| Work instructions |
Pictures are to be skipped. Retype exactly the lines from the top of the material through the one with "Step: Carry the", and only those.

| Entries supplied |
====
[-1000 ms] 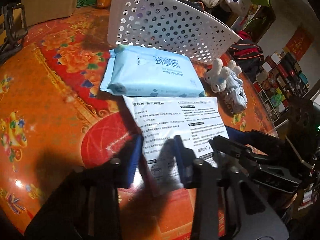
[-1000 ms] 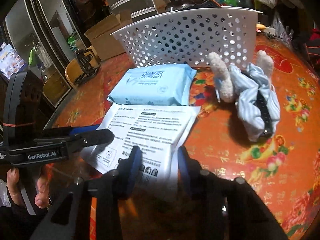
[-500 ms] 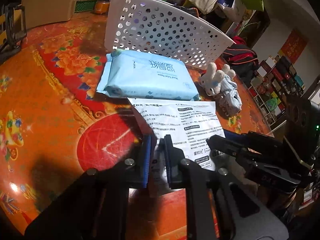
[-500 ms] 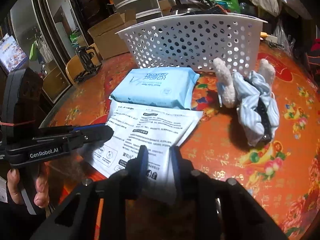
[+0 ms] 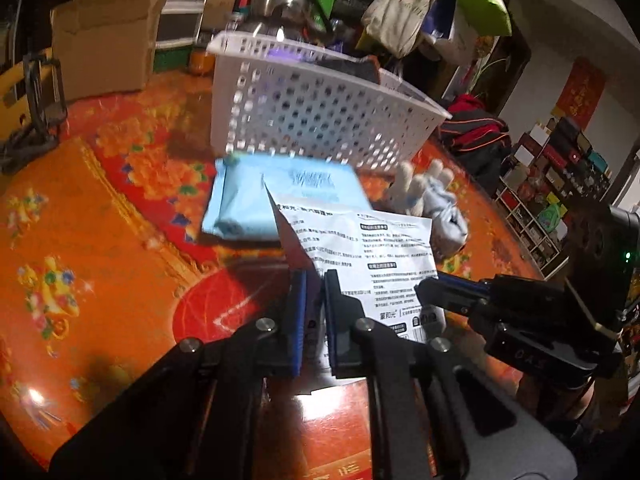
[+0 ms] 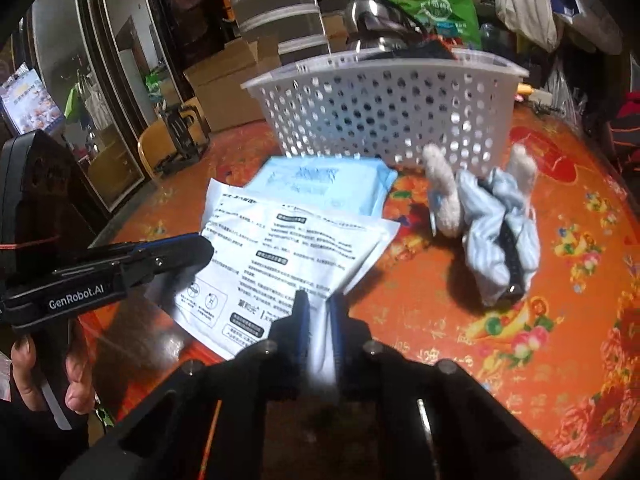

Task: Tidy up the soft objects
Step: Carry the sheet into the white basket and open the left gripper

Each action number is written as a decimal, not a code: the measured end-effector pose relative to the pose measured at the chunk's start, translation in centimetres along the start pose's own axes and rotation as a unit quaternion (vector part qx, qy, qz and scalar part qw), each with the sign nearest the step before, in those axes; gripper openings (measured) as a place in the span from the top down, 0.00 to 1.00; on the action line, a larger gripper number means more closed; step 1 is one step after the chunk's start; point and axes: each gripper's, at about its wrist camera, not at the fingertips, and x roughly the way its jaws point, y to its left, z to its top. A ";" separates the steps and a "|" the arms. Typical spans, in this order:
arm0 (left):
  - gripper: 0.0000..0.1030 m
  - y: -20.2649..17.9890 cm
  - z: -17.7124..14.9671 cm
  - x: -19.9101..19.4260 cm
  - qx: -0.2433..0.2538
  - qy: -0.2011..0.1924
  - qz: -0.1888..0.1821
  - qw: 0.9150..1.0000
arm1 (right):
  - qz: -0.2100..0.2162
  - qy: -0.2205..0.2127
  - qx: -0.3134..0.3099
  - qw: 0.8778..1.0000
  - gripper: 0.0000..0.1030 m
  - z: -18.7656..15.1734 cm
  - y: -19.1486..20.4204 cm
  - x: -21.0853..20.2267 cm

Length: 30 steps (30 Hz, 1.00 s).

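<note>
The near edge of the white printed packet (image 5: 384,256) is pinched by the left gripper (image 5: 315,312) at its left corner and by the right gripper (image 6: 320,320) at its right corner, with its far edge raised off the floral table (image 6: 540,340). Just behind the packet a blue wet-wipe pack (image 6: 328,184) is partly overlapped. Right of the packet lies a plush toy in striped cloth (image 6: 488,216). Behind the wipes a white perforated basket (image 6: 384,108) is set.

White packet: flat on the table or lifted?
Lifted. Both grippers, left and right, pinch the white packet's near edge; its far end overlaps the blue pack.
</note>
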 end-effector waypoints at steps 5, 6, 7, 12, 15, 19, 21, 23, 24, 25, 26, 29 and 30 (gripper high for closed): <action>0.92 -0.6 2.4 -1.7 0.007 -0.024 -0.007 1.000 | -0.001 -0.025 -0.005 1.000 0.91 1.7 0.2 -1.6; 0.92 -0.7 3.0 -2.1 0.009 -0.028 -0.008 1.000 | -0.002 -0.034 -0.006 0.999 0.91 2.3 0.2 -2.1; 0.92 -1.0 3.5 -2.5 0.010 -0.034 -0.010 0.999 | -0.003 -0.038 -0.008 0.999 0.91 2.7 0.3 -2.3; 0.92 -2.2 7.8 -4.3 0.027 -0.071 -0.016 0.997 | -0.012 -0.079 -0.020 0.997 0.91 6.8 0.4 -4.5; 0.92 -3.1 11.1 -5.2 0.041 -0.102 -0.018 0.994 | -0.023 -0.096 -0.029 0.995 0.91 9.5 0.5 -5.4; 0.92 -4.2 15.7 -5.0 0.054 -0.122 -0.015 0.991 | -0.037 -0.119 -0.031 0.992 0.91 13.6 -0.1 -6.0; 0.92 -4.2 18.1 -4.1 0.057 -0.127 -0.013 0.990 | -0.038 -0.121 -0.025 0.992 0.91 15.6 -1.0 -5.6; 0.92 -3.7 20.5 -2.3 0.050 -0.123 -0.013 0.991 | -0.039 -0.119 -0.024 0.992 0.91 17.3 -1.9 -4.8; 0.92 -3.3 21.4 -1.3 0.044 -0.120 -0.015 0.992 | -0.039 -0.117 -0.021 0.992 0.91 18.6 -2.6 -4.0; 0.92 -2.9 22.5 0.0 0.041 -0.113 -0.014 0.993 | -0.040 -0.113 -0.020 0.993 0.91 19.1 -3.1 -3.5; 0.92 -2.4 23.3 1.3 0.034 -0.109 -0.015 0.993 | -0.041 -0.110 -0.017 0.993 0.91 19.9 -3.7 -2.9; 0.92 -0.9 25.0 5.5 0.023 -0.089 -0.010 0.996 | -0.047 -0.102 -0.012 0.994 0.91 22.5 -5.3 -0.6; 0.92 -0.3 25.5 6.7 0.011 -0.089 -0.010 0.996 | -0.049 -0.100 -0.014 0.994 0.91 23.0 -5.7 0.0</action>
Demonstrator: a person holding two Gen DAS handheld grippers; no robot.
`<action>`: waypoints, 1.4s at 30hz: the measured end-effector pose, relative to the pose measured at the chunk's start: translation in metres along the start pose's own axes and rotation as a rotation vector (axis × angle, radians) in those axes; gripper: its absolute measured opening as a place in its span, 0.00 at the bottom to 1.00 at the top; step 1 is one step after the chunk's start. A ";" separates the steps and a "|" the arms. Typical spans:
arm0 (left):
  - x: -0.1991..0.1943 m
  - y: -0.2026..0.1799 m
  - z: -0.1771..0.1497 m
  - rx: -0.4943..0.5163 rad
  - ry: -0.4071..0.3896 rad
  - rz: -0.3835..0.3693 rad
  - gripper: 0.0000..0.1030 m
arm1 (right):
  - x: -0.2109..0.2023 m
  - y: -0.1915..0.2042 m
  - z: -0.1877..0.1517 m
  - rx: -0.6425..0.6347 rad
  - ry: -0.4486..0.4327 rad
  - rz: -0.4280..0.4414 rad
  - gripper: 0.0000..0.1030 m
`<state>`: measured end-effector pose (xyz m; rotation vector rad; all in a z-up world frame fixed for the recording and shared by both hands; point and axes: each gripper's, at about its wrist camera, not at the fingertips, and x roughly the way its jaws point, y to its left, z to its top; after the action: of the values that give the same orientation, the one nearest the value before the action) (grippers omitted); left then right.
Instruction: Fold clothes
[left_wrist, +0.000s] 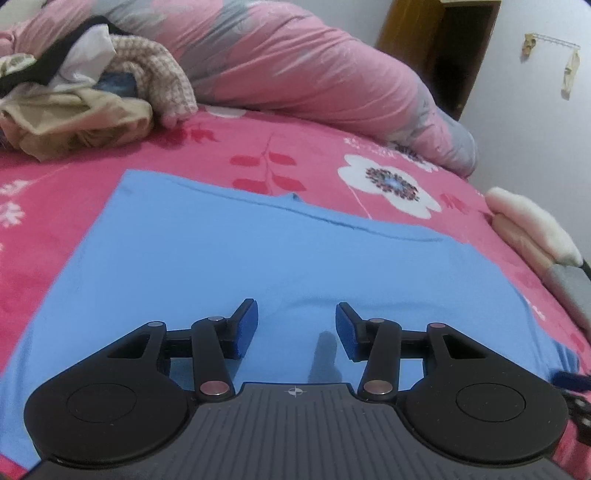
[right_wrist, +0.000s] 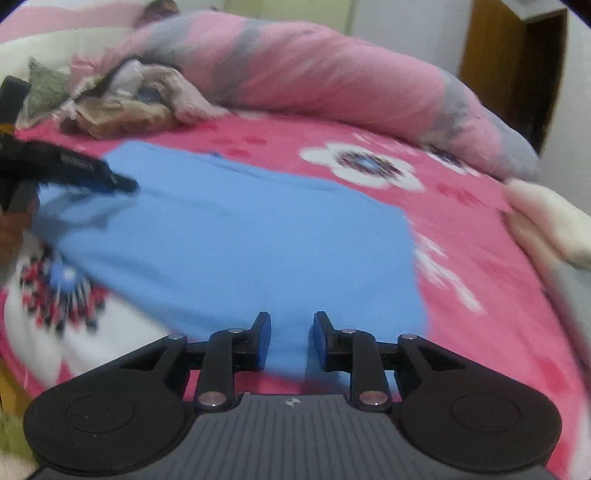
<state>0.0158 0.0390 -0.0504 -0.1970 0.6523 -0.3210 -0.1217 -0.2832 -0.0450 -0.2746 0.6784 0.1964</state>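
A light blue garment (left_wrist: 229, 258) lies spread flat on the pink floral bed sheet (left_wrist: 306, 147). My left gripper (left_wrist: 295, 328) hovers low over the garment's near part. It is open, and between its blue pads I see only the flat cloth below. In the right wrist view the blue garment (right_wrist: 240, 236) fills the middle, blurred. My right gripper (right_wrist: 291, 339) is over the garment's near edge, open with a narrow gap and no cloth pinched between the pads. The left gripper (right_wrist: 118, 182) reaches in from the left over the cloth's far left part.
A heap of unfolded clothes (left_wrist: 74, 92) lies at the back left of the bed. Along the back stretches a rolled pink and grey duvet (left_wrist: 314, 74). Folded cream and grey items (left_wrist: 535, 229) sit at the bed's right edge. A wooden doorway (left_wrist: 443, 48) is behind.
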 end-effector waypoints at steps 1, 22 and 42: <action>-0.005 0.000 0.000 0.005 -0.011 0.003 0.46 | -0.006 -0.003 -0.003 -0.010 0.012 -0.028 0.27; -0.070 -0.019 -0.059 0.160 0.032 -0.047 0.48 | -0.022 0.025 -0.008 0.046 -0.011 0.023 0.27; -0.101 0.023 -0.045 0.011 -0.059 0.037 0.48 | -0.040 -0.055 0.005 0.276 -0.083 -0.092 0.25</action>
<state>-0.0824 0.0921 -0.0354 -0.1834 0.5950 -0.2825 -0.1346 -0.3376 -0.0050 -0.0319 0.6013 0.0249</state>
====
| Written answer |
[-1000 ms] 
[-1000 ms] 
[-500 ms] 
[-500 ms] 
[+0 ms] 
[+0 ms] 

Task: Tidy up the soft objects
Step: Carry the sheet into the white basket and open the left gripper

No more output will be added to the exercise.